Suppose we have a statistical model \(\mathcal{P}\) of “candidate distributions” for our data points. For simplicity, we will assume that each distribution is associated to a real number \(\theta\in\mathbb{R}\). A concrete example would be the collection of normal distributions with known variance (say equal to one) and unknown mean \(\theta\).

The idea of likelihood is that we then ask “Under each of my distributions associated to \(\theta\), what is the “likelihood” that this data would have been seen?” For simplicity, we will take just one data point \(X\). Then the probability (density) of seeing \(X\) under the distribution associated to \(\theta\) (which we will call \(P_\theta\)) is just

\[p_\theta(X)\]

Where \(p_\theta\) is the pmf or pdf associated to the distribution \(P_\theta\). This object is called the likelihood. In fact, it is just the probability mass function or probability density function at \(\theta\) evaluated at \(X\), but we are thinking of it as a function of \(\theta\) for a certain \(X\), rather than the other way round.

Concretely, if we imagine a function \(f:\Theta\times\mathcal{X}\longrightarrow\mathbb{R}^+\) for which \(f(\theta,x)=p_\theta(x)\), then the pmf/pdf for the distribution \(P_{\theta^*}\) is just the function \(f(\theta^*,\cdot):\mathcal{X}\longrightarrow\mathbb{R}^+\) and the likelihood at a point \(x^*\) is just the function \(f(\cdot,x^*):\Theta\longrightarrow\mathbb{R}^+\).

Naturally, after gathering our data \(X\), we might favour parameters \(\theta\) for which the likelihood is higher. The most obvious way to do this is to pick the value of \(\theta\) for which the likelihood is greatest, so our guess is “The distribution from which this data is most likely to have been drawn.” We will take a look at this approach in the next section.
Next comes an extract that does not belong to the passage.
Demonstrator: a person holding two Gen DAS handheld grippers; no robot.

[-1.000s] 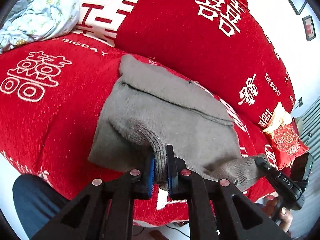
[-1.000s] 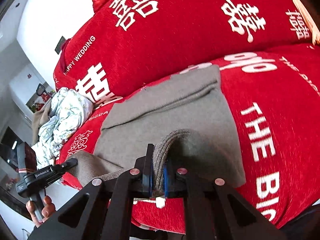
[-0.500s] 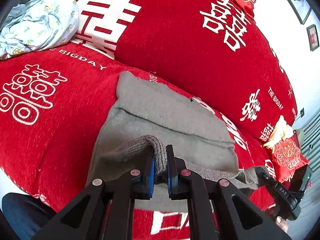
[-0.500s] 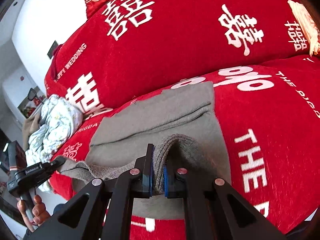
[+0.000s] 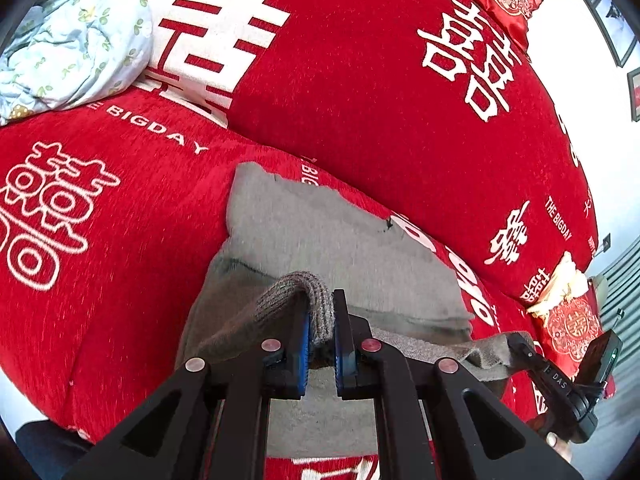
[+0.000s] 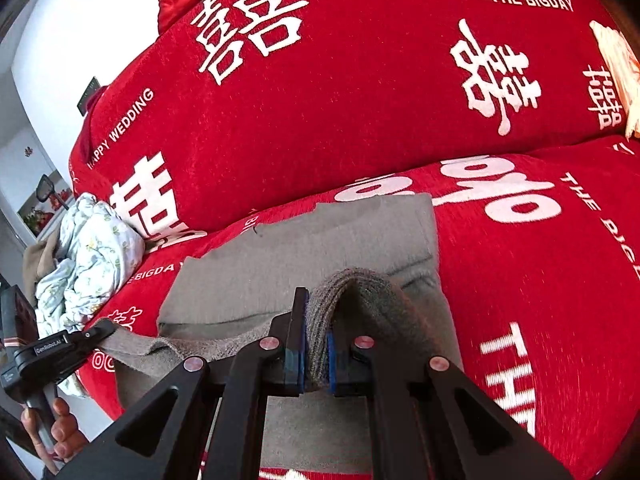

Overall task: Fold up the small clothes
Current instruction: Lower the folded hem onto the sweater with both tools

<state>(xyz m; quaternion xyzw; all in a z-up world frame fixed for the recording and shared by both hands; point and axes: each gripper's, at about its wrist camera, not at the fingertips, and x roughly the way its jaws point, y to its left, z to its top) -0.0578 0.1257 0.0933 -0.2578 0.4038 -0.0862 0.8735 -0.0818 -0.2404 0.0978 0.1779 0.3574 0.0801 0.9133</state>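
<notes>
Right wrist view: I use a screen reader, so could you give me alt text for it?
The right gripper is shut on a ribbed edge of a grey knit garment lying on a red sofa cover. At far left the left gripper pinches another edge, beside a crumpled floral cloth.

Garment [image 5: 320,236] flat on sofa seat [image 5: 120,240], near backrest cushions [image 5: 360,100]. Crumpled bedding [image 5: 76,40] far left on seat. Small pillow [image 5: 572,324] far right.
</notes>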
Frequentist framework and maximum likelihood estimation

The frequentist "approach" to statistical inference assumes that a true distribution (or true parameter) \(P_*\) (or \(\theta^*\)) is responsible for the generation of our data, and that we should accordingly try to infer what the value of this true distribution or parameter is. Such inference might lead us to make point estimates (“I think this is \(\theta^*\)”) or produce confidence sets (“I am 95% confident that the true parameter \(\theta^*\) is contained in this set).

A popular method of inference is maximum likelihood estimation, whereby we do the fairly obvious thing with our likelihood we introduced in the previous section, and maximise it. Under certain assumptions known as regularity conditions which guarantee our model “behaves nicely” from a mathematical point of view, we can give a frequentist justification for the associated techniques. By this, I mean that under the frequentist assumption that a “true” parameter exists and generates our data, we can make statements about how the maximum likelihood estimator, which is a random quantity depending on our data, behaves. One such mathematical statement is asymptotic normality of the MLE,

However, I think it might be a stretch to say that maximum likelihood estimation is a frequentist method. Perhaps the difference is irrelevant, but I prefer to think of the frequentist framework as just being one where we make an assumption about the data generating process, rather than one attached to particular methods. So we can take a method, such as maximum likelihood, and say that it is justifiable (in a suitable sense) under the frequentist assumption. I suppose it is up to you whether that makes it a “frequentist method,” although perhaps by the end of the post you will agree with me.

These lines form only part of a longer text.